Table des matières

Research activities on Modelling and Automatic Processing of Sign Languages at LISN (aka LIMSI)

Update : 3 november 2023

Permanent researcher : Annelies Braffort, Michael Filhol, Michèle Gouiffès
Permanent computer graphist : Cyril Verrecchia
PhD students : Camille Challant, Julie Halbout, Yanis Ouakrim, Paritosh Sharma
Post-docs : Emmanuella Martinod
Engineers : Thomas Von Ascheberg, Julie Halbout
External collaborator : Claire Danet

Sign Languages (SL) are natural languages used in Deaf communities, and French Sign Language (LSF) is the language used in France. They are visuo-gestural languages: a person expresses him/her-self in SL using numerous bodily components (hands and arms, but also facial expressions, gaze, torso, etc.) and their interlocutor perceives the message through the visual channel. The SL linguistic system exploits these specific channels: a large amount of information is expressed simultaneously and organised spatially, and iconicity plays a central role. To date, SL do not have a standard writing or graphic system for transcription. They are still poorly described and have under-resources (very few reference works, limited signbanks, partial knowledge of grammar, few resources in general). Computer modelling of SL requires the design of representations with little available data, and where pre-existing models, which are essentially linear, have been developed for written or spoken languages and do not cover all aspects of LS.
Our research questions cover the following aspects: How can sign languages be analysed, represented and processed? How can we take into account the linguistic specificities linked to their visual-gestural nature (multilinearity, spatialisation, iconicity)?
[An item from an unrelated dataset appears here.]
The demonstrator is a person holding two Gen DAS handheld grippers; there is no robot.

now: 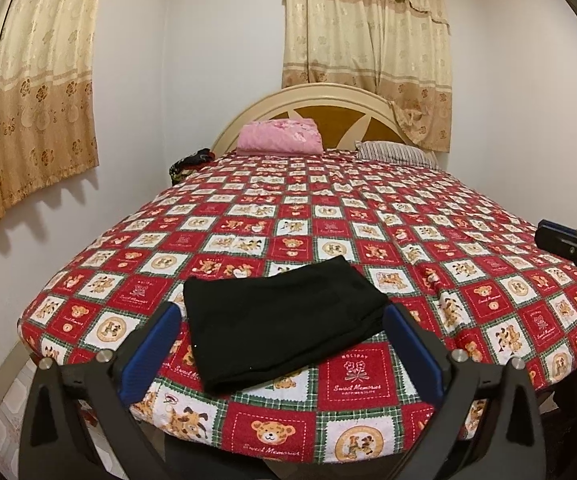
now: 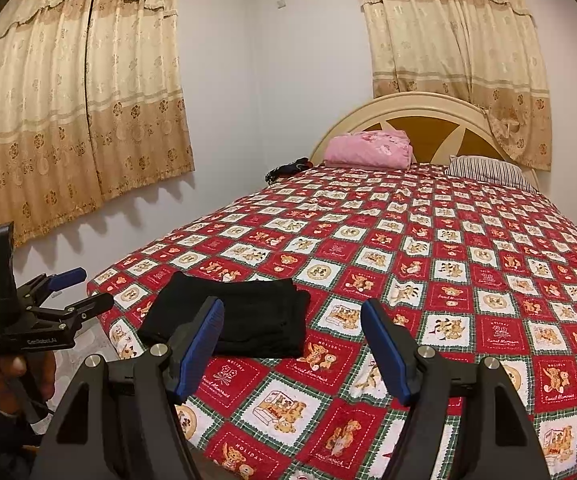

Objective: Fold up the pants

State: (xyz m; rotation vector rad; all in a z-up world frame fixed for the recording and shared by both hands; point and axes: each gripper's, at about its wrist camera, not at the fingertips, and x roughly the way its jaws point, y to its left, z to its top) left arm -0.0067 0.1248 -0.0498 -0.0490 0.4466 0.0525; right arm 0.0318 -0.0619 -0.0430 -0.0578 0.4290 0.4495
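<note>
Black pants [image 1: 280,320] lie folded into a compact rectangle near the foot corner of the bed; they also show in the right wrist view [image 2: 244,316]. My left gripper [image 1: 284,320] is open and empty, held above the bed's foot with the pants between its blue pads. It appears from the side in the right wrist view [image 2: 82,290], held in a hand. My right gripper [image 2: 292,324] is open and empty, to the right of the pants. Its tip shows at the right edge of the left wrist view [image 1: 556,236].
The bed [image 1: 368,216] has a red checkered bear-print cover. A pink folded blanket [image 1: 280,136] and a striped pillow [image 1: 392,152] lie by the headboard [image 1: 328,100]. Dark clothes [image 1: 188,162] sit at the far left edge. Curtains [image 1: 28,112] hang on both walls.
</note>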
What types of approach are possible with little French sign language (LSF) data?
Through national and international projects and collaborations, we produce linguistic resources and tackle problems of analysis, representation and processing of LSF in an interdisciplinary way, with points of view from several fields of computer science (NLP, signal processing, computer vision, computer graphics), as well as from the sciences of language, movement and perception.
The corpora produced or co-produced by LISN are accessible to public research on the Ortolang website.